Pour tous les musiciens, et particulièrement pour les compositeurs, Pierre Boulez représente une sorte de figure paternelle, de mythe vivant inaccessible, craint autant qu’adoré : par ses interprétations à la précision inégalée comme par son tempérament polémiste, par ses prises de positions hégémoniques tout autant que salutaires dans l’«école» de Darmstadt, son intelligence rare ou encore sa finesse d’analyse et de réflexion. Et la personne que j’ai rencontrée s’inscrivait effectivement dans un double mouvement, mais peut-être pas exactement celui auquel je m’attendais : j’ai discuté, puis travaillé, ou encore déambulé dans les couloirs du bâtiment de Jean Nouvel, avec quelqu’un d’affable et de courtois, d’une simplicité déconcertante, mais qui savait également se faire ferme, et d’un charisme imposant. Mais finalement, son exigence légendaire dans le travail et son oreille mythique, de même que son humanité et sa délicatesse (peut-être plus inattendues pour les personnes qui, comme moi, ne font pas partie de son proche entourage) se sont révélées être particulièrement rassurantes face à la nouveauté que j’allais découvrir.

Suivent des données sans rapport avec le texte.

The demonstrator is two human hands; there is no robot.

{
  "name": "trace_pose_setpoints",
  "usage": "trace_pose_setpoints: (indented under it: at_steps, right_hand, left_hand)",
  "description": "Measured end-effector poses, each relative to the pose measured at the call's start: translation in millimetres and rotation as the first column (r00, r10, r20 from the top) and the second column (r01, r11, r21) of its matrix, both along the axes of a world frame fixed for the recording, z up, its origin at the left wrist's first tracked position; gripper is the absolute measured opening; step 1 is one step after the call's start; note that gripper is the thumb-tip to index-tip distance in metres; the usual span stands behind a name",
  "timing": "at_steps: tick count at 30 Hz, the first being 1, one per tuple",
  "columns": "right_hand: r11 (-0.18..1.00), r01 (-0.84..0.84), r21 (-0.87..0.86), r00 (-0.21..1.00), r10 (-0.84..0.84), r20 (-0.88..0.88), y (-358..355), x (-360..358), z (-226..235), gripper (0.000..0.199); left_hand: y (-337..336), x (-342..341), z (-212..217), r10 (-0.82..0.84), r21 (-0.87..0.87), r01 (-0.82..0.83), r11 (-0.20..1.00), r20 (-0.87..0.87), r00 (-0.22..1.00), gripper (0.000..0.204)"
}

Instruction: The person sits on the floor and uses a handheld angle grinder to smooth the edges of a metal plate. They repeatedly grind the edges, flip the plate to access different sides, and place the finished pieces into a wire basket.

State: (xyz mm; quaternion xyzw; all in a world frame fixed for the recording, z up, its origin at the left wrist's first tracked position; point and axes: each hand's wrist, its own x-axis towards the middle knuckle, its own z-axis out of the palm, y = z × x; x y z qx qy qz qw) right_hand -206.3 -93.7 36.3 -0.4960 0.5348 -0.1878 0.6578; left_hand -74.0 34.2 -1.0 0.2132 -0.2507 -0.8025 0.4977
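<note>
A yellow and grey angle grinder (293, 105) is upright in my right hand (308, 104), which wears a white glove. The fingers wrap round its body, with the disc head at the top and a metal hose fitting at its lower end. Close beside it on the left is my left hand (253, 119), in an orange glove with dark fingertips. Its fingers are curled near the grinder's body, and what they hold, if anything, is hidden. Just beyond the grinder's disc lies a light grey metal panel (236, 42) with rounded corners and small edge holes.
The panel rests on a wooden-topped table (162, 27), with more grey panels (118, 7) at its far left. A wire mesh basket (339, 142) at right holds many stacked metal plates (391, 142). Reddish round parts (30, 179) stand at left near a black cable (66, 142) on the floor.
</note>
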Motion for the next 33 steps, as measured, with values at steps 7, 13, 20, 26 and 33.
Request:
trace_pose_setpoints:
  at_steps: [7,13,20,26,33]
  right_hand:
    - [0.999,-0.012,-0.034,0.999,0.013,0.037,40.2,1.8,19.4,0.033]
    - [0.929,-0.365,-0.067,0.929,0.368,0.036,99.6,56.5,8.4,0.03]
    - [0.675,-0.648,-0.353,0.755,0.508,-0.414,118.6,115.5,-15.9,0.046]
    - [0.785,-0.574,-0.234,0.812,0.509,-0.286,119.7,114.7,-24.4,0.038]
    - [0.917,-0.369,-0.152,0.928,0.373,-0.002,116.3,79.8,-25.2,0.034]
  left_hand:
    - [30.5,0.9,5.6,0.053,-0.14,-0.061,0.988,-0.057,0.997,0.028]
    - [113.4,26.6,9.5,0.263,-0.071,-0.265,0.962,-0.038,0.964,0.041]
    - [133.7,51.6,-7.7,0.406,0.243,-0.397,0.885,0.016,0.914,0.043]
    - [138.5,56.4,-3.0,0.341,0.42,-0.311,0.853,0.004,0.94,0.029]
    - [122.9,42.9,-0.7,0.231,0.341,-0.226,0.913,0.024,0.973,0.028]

En effet, Mana est la première pièce que j’ai écrite pour grand orchestre (je n’avais guère écrit que Yet pour un ensemble de vingt musiciens) et il va sans dire que les appréhensions étaient nombreuses... Outre les angoisses et questionnements qu’éprouve n’importe quel compositeur face à une nouvelle pièce, qui vont de l’ordre du métier ou de sa psychologie (comment se renouveler sans se corrompre ? comment aller au bout de son projet, c’est-à-dire le structurer ? ou plus simplement mais plus effrayant : qu’écrire ?) à des considérations bien plus matérielles (comme le respect des délais, les rapports avec l’éditeur, la collaboration avec un grand festival, etc.), je me retrouvais face à un nouveau médium que je sentais aussi terrifiant qu’un indispensable dans mon parcours, pour éviter toute stagnation, tout surplace inconfortable : l’orchestre. L’orchestre et ses protocoles, l’orchestre et ses écrasants aînés (de Ravel à Ligeti, en passant par Strauss et Stravinsky), l’orchestre et ses dimensions pharaoniques !

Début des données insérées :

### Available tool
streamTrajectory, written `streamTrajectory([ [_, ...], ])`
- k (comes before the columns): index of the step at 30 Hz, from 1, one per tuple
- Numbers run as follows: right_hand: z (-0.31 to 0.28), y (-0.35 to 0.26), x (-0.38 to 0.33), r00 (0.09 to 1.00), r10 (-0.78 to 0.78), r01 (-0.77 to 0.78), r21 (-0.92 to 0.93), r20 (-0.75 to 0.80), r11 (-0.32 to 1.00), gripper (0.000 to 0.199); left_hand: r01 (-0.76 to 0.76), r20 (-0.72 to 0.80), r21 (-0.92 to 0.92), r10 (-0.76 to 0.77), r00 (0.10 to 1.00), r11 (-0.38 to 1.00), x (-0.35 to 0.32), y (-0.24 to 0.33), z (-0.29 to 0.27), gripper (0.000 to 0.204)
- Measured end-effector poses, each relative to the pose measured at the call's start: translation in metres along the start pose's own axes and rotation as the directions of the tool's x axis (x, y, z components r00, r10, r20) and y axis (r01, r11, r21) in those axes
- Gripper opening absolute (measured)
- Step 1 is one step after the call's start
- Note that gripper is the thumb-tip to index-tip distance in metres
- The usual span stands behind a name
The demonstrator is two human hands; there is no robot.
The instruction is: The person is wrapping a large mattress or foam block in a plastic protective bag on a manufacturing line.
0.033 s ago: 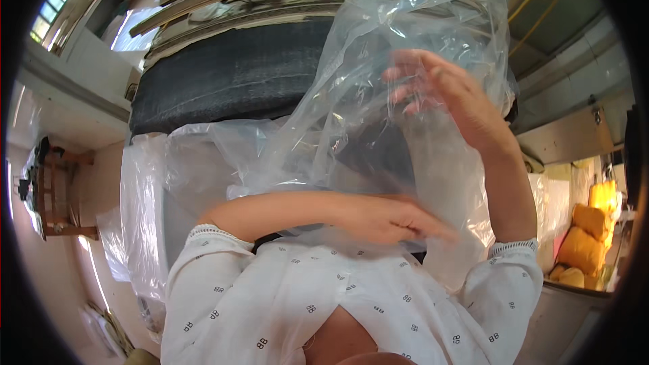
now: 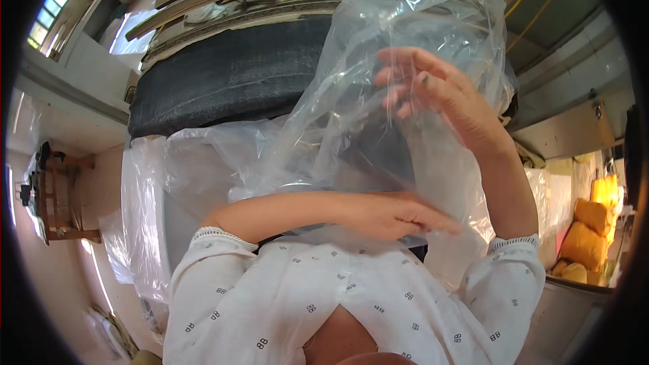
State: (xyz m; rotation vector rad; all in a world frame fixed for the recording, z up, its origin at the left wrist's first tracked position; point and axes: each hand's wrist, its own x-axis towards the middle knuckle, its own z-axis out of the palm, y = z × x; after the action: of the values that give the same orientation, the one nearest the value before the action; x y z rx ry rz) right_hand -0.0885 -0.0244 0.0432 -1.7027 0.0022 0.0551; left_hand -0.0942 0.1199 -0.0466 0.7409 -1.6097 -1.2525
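The white shirt (image 2: 324, 297) with small dark marks fills the picture at 6 o'clock; it is the closest thing. There is 1 shirt and 2 sleeves.

Just past it, the left hand (image 2: 395, 216) lies flat across the middle, with its fingers pointing to 3 o'clock. It presses on the lower part of the clear plastic bag (image 2: 351, 115), so the thin plastic stays down and does not float up. The fingers look flat, not curled; I cannot tell if they pinch the plastic.

The right hand (image 2: 439, 91) is higher, at 1 o'clock. Its fingers are open and spread, and they touch the bag near its top. It seems to hold the top up, so the bag stands tall and stays puffed out. The 2 hands are well apart, 1 low and 1 high.

There is 1 big clear bag between the hands. More clear plastic hangs at 9 o'clock.

Behind the bag sits 1 big dark roll (image 2: 230, 74), from 10 to 12 o'clock.

Far off at 3 o'clock, about 4 yellow sacks (image 2: 595, 220) are piled up. At 9 o'clock stands 1 wooden stand (image 2: 54, 192).
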Motion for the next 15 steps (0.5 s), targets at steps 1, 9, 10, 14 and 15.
streamTrajectory([
  [1, 0.001, -0.001, -0.001, 0.994, -0.046, 0.040, 0.063, 0.100, 0.997, 0.050, 0.026, -0.049, 0.024, -0.024, 0.998, 0.999, 0.007, -0.008, -0.001, 0.046],
  [9, -0.009, 0.013, -0.026, 0.964, -0.252, 0.266, -0.253, 0.087, 0.930, 0.010, 0.178, -0.396, 0.697, 0.165, 0.903, 0.695, -0.020, 0.093, -0.040, 0.030],
  [10, -0.007, 0.014, -0.030, 0.964, -0.252, 0.265, -0.242, 0.087, 0.933, 0.010, 0.192, -0.468, 0.814, 0.423, 0.776, 0.548, -0.025, 0.106, -0.055, 0.034],
  [14, -0.006, 0.016, -0.034, 0.938, -0.345, 0.342, -0.225, 0.026, 0.912, 0.008, 0.427, -0.594, 0.762, 0.262, 0.761, 0.488, -0.013, 0.117, -0.109, 0.036],
  [15, -0.006, 0.017, -0.034, 0.931, -0.364, 0.357, -0.240, 0.018, 0.903, 0.009, 0.339, -0.538, 0.697, 0.149, 0.830, 0.631, -0.014, 0.110, -0.114, 0.033],
])
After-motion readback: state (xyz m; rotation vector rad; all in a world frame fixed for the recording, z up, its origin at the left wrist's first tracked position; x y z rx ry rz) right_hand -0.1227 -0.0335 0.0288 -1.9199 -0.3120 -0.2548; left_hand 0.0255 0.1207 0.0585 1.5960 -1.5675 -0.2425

En cela, le processus unique d’écriture qu’offrait le projet du Festival m’a été d’un grand secours : que peut-on rêver de mieux ? J’ai pu écrire des bribes d’une pièce future, sans craindre qu’elles soient malmenées par des musiciens peu respectueux, bénéficier de deux années pour mener à bien le projet, profiter d’un accueil et d’une considération qui m’ont fait vraiment me sentir « compositeur ». Et finalement, après avoir écrit puis répété cinq minutes de musique, l’orchestre (composé de jeunes musiciens animés d’un incroyable investissement et ne semblant pas pester outre mesure contre mon obsession de la virtuosité !) et son chef minutieux à l’oreille précise et perfectionniste, ont achevé de me rassurer : j’ai véritablement éprouvé, en quittant Lucerne, une impérieuse sensation de débridement. Et ainsi, voyant à quel point les quelque quatre-vingts musiciens pour lesquels j’écrivais semblaient impliqués, j’ai pu oser écrire une gigantesque pièce de musique de chambre, où chaque musicien est l’égal de l’autre, et dans laquelle je n’avais nul besoin de me refréner, que ce soit dans la poétique comme dans l’artisanat et la virtuosité requise pour l’accomplissement de celle-ci.
Enfin, je voudrais ajouter que l’une des plus belles émotions musicales, tout autant que personnelles, que j’ai vécues, a été la lettre que Pierre Boulez m’a envoyée, acceptant simplement et avec une authentique sincérité la dédicace que je désirais profondément lui faire, en témoignage à la fois de son humanité, et pour avoir initié un projet de collaboration qui restera, bien évidemment, un moment d’une rare force et qui aura transformé pour longtemps ma vision de la musique.